*** Opening DATA TO USE ***

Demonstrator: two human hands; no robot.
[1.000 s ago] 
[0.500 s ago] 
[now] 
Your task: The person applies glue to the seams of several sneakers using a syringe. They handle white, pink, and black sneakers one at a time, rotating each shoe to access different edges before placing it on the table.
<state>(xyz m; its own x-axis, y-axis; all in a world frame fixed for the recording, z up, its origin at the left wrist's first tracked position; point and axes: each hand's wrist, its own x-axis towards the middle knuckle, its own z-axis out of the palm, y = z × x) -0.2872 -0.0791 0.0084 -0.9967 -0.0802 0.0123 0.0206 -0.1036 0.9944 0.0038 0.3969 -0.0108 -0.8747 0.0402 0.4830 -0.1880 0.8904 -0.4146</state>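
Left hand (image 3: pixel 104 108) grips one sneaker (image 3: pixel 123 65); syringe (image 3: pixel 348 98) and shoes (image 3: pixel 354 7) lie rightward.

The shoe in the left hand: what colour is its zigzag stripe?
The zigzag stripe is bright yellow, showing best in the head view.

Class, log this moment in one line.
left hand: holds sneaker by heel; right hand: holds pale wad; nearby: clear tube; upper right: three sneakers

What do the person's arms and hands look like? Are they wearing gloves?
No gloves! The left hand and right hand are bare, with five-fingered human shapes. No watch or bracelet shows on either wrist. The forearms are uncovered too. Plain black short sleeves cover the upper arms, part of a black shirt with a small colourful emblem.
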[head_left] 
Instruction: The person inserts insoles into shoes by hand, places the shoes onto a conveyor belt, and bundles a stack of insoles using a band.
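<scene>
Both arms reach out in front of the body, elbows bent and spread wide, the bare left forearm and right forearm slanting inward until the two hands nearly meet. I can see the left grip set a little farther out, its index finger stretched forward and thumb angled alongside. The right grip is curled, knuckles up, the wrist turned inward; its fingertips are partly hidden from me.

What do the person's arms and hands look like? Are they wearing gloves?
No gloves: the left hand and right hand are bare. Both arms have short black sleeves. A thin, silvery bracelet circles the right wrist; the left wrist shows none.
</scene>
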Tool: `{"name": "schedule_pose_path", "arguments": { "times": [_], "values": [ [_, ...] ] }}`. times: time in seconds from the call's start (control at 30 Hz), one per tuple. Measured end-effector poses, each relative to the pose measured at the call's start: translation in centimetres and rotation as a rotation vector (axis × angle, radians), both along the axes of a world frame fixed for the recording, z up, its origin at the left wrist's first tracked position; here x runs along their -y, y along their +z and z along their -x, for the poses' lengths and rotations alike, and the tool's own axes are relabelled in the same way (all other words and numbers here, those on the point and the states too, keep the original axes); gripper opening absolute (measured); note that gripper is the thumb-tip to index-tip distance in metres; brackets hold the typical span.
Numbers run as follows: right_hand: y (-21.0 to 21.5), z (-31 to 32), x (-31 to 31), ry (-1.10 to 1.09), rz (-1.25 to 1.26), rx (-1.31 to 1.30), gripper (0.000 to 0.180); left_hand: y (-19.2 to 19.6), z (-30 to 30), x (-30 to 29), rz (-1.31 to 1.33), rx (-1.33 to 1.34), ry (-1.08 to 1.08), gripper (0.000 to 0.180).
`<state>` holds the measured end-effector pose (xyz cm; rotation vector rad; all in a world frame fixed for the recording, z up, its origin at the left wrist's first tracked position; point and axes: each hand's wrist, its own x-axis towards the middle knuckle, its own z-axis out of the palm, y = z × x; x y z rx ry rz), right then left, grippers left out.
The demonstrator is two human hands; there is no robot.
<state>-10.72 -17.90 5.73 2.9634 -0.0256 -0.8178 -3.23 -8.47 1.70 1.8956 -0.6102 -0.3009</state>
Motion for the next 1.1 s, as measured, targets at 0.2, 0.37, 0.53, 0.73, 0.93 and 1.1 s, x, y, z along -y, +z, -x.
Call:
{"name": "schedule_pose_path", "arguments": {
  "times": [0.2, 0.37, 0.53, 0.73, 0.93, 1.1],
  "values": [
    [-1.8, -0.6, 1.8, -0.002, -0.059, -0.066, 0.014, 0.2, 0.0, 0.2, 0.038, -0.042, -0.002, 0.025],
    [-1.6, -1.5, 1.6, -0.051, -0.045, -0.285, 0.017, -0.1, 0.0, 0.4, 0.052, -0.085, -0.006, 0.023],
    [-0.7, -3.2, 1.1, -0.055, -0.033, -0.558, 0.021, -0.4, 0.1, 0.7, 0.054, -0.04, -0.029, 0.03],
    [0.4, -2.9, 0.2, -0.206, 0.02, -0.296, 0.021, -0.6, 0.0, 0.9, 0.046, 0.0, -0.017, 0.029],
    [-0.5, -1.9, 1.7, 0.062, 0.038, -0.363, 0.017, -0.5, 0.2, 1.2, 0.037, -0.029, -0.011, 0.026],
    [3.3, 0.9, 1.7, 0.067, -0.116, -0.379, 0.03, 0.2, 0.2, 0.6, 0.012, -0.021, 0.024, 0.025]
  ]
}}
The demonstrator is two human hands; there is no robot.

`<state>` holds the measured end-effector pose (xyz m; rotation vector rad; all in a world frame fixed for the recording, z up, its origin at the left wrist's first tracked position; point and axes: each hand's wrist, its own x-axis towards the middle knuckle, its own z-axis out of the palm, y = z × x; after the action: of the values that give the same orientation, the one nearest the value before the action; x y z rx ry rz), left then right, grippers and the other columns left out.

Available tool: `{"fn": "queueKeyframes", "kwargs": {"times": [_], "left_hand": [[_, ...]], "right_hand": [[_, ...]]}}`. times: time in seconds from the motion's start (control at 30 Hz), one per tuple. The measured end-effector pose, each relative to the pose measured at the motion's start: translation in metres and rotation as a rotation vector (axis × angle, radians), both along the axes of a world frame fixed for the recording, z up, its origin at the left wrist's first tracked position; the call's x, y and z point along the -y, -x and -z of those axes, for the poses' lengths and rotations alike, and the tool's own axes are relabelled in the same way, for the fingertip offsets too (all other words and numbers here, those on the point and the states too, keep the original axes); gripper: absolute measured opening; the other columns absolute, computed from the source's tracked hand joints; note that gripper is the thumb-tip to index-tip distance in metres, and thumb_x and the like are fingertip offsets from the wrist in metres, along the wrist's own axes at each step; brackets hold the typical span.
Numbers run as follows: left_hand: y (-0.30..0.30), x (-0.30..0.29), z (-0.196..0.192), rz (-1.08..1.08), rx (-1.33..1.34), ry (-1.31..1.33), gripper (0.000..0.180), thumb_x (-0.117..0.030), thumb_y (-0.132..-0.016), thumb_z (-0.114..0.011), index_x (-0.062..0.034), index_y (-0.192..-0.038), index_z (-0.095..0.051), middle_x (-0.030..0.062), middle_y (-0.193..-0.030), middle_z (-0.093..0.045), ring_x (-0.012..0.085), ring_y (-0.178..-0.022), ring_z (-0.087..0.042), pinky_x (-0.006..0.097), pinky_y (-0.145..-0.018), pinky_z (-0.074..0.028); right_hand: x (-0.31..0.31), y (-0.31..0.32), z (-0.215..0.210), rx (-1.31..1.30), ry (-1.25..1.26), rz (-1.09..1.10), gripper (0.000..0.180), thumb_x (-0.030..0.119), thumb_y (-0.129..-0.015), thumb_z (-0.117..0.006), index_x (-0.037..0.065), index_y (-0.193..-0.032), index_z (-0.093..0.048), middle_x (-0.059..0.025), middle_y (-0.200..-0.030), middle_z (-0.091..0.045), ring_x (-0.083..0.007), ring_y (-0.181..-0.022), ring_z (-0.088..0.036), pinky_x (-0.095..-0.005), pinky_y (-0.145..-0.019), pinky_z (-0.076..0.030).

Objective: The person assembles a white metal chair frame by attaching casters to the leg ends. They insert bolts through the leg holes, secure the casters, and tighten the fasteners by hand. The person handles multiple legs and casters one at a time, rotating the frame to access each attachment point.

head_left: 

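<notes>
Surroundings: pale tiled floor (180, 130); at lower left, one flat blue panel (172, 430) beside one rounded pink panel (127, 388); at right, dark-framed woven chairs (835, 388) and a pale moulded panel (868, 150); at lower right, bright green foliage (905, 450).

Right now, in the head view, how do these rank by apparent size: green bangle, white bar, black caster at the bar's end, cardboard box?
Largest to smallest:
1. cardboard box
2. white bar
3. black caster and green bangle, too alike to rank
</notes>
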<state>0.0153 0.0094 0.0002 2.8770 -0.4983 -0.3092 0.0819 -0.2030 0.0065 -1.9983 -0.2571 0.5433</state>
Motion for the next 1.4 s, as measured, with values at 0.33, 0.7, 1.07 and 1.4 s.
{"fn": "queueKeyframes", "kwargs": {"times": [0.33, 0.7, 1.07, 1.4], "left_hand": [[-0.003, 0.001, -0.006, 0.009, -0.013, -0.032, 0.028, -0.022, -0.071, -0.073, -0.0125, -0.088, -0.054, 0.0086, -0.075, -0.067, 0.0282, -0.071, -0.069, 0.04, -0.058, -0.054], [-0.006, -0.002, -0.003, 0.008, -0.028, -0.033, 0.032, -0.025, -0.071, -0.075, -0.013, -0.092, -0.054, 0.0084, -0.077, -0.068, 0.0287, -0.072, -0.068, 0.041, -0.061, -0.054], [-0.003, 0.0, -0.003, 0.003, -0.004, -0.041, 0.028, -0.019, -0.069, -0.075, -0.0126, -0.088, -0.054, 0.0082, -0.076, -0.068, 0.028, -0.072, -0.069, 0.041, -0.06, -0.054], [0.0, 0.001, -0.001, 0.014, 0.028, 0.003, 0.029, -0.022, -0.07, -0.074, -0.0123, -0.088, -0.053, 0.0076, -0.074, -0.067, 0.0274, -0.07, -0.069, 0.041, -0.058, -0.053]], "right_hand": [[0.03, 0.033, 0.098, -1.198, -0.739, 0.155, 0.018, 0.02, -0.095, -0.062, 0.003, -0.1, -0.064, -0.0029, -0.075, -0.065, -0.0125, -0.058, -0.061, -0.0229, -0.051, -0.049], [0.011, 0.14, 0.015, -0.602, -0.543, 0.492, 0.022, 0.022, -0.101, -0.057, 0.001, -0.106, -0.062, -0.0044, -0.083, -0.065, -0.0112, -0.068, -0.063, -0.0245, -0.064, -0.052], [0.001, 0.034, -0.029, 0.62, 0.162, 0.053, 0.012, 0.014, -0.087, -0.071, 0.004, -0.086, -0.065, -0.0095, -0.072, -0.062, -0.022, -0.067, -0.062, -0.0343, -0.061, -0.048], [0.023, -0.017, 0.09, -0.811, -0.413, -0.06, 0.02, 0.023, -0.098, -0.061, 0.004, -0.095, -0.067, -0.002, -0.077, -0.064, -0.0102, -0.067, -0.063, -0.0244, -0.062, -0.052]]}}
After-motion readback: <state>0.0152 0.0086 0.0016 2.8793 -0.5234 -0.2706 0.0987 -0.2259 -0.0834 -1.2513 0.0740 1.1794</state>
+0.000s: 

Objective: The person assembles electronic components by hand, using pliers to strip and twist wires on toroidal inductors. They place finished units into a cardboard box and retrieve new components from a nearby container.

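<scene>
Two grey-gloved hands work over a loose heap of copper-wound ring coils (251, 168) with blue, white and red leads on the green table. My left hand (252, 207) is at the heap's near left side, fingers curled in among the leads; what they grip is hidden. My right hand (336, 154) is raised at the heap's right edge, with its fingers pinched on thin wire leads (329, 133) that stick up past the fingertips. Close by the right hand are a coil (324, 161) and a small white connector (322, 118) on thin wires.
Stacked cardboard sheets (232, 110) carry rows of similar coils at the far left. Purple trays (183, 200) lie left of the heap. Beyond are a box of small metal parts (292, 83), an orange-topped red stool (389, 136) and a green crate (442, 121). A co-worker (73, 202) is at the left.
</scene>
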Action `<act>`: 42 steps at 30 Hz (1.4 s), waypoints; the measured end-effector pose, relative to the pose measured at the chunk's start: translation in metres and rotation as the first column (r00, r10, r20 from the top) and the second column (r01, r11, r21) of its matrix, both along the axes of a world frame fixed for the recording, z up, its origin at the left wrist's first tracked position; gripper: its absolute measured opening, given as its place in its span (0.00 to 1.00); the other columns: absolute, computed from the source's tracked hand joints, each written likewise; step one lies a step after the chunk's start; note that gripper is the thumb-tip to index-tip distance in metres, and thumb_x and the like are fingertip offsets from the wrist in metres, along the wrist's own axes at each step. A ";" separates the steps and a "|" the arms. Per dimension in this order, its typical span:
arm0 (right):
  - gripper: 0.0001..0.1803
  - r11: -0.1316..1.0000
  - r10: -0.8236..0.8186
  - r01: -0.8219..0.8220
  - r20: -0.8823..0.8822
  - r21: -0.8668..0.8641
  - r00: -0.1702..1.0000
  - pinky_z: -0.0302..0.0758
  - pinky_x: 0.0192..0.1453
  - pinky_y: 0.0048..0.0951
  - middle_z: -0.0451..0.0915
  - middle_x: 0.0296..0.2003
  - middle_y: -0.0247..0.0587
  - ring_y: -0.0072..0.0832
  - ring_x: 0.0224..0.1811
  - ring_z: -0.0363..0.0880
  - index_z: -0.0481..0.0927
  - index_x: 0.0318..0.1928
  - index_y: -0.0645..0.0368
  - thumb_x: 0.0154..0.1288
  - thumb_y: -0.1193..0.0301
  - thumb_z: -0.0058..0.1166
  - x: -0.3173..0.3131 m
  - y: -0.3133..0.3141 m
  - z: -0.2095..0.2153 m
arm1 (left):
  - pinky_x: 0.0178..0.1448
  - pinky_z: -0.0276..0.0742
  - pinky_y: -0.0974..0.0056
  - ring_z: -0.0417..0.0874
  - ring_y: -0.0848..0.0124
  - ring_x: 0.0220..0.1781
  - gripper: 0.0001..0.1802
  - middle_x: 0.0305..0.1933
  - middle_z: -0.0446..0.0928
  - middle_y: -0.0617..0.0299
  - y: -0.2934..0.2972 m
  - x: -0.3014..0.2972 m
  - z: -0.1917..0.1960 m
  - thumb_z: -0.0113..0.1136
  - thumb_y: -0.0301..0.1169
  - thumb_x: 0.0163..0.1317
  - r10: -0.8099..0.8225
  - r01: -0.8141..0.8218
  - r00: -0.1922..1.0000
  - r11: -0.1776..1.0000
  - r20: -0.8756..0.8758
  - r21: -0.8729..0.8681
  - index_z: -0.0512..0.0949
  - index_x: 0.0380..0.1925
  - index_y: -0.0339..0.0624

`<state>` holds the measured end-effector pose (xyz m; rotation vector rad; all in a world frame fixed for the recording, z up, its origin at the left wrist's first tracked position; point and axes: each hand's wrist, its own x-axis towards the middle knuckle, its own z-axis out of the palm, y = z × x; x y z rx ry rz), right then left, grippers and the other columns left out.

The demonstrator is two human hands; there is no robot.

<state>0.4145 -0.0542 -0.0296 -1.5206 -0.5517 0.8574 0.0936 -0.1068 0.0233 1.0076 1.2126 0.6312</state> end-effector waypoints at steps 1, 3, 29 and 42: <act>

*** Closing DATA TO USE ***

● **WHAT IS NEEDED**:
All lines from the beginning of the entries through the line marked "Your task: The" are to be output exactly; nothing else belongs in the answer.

● **OUTPUT OF THE TASK**:
Demonstrator: two human hands; no robot.
[1.000 s ago] 
[0.500 s ago] 
[now] 
Your task: The person applies glue to the seams of several sneakers using a syringe. They handle white, pink, and black sneakers one at a time, rotating each shoe to access different edges before placing it on the table.

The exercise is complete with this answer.